Some one on github wrote a hCaptcha solver in 1 screen of code that worked in 2018-2020??? but I never tried it myself. 1 out of 20 or 1 out of 100 100% random click patterns always succeed with hCaptcha. With basic automation, and no AI, 20 to 40 POST requests later you win. CF revised their hCaptcha bot challenge in fall 2020 to always include a JS challenge/wait 5 seconds heavily obfuscated/encrypted massive JS blob, and CF doesn’t use the hCaptcha service standalone unless its new accounts/login window.
Furthermore, we submitted the same num-
ber of challenges using Selenium WebDriver for Firefox
as well. Selenium is the most popular web automation
software. We analyzed the results for each experimental
setting to identify any discrepancies among these different
settings. However, we did not notice any distinct pattern
that can distinguish the settings. For example, we came
across the same nine image categories, achieved similar
accuracy (over 90%) in all experimental settings. Further,
none of the requests were blocked in any of the experimental
settings. Our analysis indicates that hCaptcha solely relies
on correct image selections to verify a solution without
adapting challenges based on users’ threat levels.
That is correct, if you poke around hCaptcha’s JS code, there are no attempts detect a headless browser other than touch/mouse x,y coords included with the POST req. hCaptcha was written to be as lightweight on CF/HC servers, and lightweight on clients, Pentium Classic or Pentium II lightweight. hCaptcha’s server side API I think also lets the dev get the client’s IP in JSON, or pass the client’s IP to hCaptcha to use in a “bot score”. Anti-mechanical turk.

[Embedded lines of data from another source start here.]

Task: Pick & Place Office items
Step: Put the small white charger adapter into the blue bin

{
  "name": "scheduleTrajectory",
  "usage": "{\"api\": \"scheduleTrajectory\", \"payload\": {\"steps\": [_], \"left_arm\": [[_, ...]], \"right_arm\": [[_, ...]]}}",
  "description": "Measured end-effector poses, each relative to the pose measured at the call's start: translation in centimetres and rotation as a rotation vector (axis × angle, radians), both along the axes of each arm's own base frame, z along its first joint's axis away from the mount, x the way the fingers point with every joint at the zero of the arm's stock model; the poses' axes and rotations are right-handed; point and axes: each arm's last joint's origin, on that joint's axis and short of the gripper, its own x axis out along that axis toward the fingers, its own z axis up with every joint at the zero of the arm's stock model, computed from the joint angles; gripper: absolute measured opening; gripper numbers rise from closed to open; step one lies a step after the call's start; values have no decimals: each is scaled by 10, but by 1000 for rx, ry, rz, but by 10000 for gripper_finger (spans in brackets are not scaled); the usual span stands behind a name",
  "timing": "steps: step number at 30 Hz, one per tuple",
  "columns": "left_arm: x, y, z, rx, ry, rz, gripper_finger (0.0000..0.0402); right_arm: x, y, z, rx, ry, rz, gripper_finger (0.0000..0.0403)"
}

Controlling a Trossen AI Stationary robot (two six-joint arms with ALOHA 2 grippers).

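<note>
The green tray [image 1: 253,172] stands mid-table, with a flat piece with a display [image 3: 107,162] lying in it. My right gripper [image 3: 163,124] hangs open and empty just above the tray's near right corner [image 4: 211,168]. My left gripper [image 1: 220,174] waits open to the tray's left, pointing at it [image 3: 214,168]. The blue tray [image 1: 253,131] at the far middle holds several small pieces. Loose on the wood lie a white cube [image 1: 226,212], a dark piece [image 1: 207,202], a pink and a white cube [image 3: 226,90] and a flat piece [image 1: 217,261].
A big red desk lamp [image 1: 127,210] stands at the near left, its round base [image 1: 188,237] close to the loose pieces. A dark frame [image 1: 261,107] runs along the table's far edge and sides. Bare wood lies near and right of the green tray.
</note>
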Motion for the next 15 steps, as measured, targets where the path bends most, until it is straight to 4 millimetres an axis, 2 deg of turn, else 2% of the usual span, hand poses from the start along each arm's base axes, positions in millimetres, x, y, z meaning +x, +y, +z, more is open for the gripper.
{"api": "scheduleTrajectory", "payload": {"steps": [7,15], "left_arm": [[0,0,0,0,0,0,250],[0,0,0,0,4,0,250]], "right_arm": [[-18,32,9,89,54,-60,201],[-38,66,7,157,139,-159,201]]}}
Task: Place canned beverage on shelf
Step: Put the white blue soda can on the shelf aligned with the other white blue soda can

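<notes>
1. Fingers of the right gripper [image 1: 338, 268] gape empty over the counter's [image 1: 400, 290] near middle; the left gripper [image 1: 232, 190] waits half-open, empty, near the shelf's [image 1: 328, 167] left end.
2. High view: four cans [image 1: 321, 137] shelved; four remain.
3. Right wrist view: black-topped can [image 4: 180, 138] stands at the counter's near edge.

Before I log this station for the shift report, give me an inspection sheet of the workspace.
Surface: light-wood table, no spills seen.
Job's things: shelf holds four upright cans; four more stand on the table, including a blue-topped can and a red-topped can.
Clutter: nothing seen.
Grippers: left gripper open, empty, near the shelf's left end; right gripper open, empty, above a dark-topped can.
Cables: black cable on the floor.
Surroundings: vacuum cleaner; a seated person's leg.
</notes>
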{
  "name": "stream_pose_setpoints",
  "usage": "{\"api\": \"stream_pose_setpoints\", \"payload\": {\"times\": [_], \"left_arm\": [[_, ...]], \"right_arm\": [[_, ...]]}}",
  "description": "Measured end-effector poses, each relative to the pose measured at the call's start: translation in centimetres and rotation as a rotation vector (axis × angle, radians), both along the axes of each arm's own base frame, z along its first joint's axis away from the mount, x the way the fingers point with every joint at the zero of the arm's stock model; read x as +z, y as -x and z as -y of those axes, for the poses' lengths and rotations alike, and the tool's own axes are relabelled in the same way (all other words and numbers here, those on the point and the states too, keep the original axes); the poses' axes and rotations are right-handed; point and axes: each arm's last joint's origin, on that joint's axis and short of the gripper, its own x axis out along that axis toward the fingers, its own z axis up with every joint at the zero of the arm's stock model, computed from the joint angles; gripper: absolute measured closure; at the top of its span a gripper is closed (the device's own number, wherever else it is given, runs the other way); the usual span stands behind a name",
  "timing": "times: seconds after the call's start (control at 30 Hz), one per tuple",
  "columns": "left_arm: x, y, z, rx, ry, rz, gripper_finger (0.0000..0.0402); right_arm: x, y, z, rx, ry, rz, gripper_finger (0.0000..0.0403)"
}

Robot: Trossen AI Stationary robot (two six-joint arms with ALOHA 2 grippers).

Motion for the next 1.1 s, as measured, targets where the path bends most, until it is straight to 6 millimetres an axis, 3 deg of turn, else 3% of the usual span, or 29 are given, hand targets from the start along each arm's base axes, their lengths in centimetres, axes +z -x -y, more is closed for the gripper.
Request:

recaptcha is maximum AI resistant, sepia colored traffic light picking (Autonomous vehicle training/street view), but recaptcha has a “as designed, bounty rejected” flaw as big as hcaptcha. Just login into your google account, recaptcha will always 100% 1 click pass
Make a couple gmail accounts, my oh my, recaptcha let through all the bots (you still probably need a legit Chrome/FF process, since recaptcha does a JS challenge near identical to CF’s JS challenge).
For dec 20-feb 21 I found WAF hcaptcha impossible to solve, there was a minimum time between clicks, if you solve it accurate in less than 15 seconds you failed always. March 2021, its back to summer 2020 easyness. hcaptcha always lets through 1 or 2 bad tiles, and some of their images are truly never know if its windshield of a boat or a truck. hcaptcha has a google accounts style “login” feature, give hcaptcha your email address, verify its real, you get 10 free image solves an hour (or a day) if you really are handicapped. hcaptcha hadicapped cookie and CF WAF (403/429) always fails. Not that easy
CF/HC always said the handicapped feature isn’t an exploit, it is as designed, after a japanese blogger wrote it up as an exploit. recaptcha’s audio challenges were broke far more easily by FOSS AI or I think they used IBM SaaS audio transcription library. NYTimes squiggly text was also broken as many of images were presented to users with no history decoded text (any string passes). The google dashcam captchas have never been broken since no machine vision/autonomous vehicle software companies will never rent/sell their source code to any non-auto industry customer. If someone wants to correct this history article, feel free.